In 2018, A Fantastic Woman (Sebastián Lelio, 2017) became the second transgender-themed film in the Oscar race after Almodovar’s All About My Mother (1999), which won the Academy Award to Best Foreign Film in 2000. Hilary Swank, two-time Academy Award winner, also starred as a transgender man in Boys Don’t Cry (Kimberly Peirce, 1999). Felicity Huffman, from Desperate Housewives, also played a transgender woman in Transamerica (Duncan Tucker, 2005), in another Oscar-worthy performance. Venus (Eisha Marjara, 2017) is the clear heir of all the works above mentioned, and conveys the message that love has nothing to do with gender and identity.
Sid is a transgender woman. One day a 14-year-old boy named Ralph shows up at her front door out of the blue and claims that Sid is his biological father. Sid is not the only one surprised, Ralph is also in shock about finding out about Sid’s female identity. Ralph has kept his mother and stepfather in the dark about the search for his biological father. At the same time, Sid also has a boyfriend who has not told her family about her. Considering herself as Venus, Sid not only has to make people around her closer together, but also build a diverse family within the terms of gender, generations and her Indian culture.

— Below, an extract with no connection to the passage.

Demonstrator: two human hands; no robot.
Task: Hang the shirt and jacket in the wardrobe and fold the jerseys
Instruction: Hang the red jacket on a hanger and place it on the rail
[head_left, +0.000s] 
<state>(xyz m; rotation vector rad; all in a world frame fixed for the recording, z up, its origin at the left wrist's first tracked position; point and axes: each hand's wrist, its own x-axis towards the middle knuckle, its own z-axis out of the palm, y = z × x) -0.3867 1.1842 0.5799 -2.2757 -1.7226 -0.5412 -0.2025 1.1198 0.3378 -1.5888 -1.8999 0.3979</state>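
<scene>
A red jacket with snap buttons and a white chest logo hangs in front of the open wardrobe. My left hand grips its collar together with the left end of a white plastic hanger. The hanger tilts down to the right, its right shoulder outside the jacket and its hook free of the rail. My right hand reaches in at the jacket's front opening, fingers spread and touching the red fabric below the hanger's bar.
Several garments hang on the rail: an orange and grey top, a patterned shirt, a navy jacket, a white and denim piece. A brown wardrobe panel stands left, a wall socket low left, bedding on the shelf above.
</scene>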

In this film, Venus stands for the planet, which symbolizes Sid’s unique identity beyond this world. It also refers to the Goddess of femininity in connection with Sid’s identity. However, when she confronts her conservative Indian family, or even random people, she has to carefully hide her true self and act like as a cis man in order to be accepted by the public. The presence of Ralph allows her to confront her fears and self-depreciation and walk out of her house confidently as herself. Ralph feels neglected at home. He desperately needs someone who is willing to take care of him, and his unique biological father naturally is the one.
Besides gender issues, the film also tackles racial integration through Sid’s Indian identity. To Sid, Ralph frankness and blind acceptance make her feel heartwarming for the first time. In contrast, Sid’s mother does not want to admit her female identity, and Sid’s boyfriend, even though he eventually accepts Ralph, he still does not dare to reveal his relationship with Sid in public. Sid’s father is her only support.
Debargo Sanyal stars as Venus. His performance is filled with passion, steady yet humorous, which totally expresses Sid’s longing for being accepted. Jamie Mayers, a child star, successfully conveyed Ralph’s charm. Pierre-Yves Cardinal stars as an easygoing guy afraid of coming out. Gordon Warnecke stars as Sid’s father. He is mostly remembered for play Omar in the gay film My Beautiful Laundrette (Stephen Frears, 1985), where he shared a passionate scene with Daniel Day-Lewis.
A small gem that will remind you of other American indie films such as Little Miss Sunshine (Jonathan Dayton, Valerie Faris, 2006) and Juno (Jason Reitman, 2008), in the sense that they will definitely win over everyone’s heart and teach an important lesson about empathy and acceptance.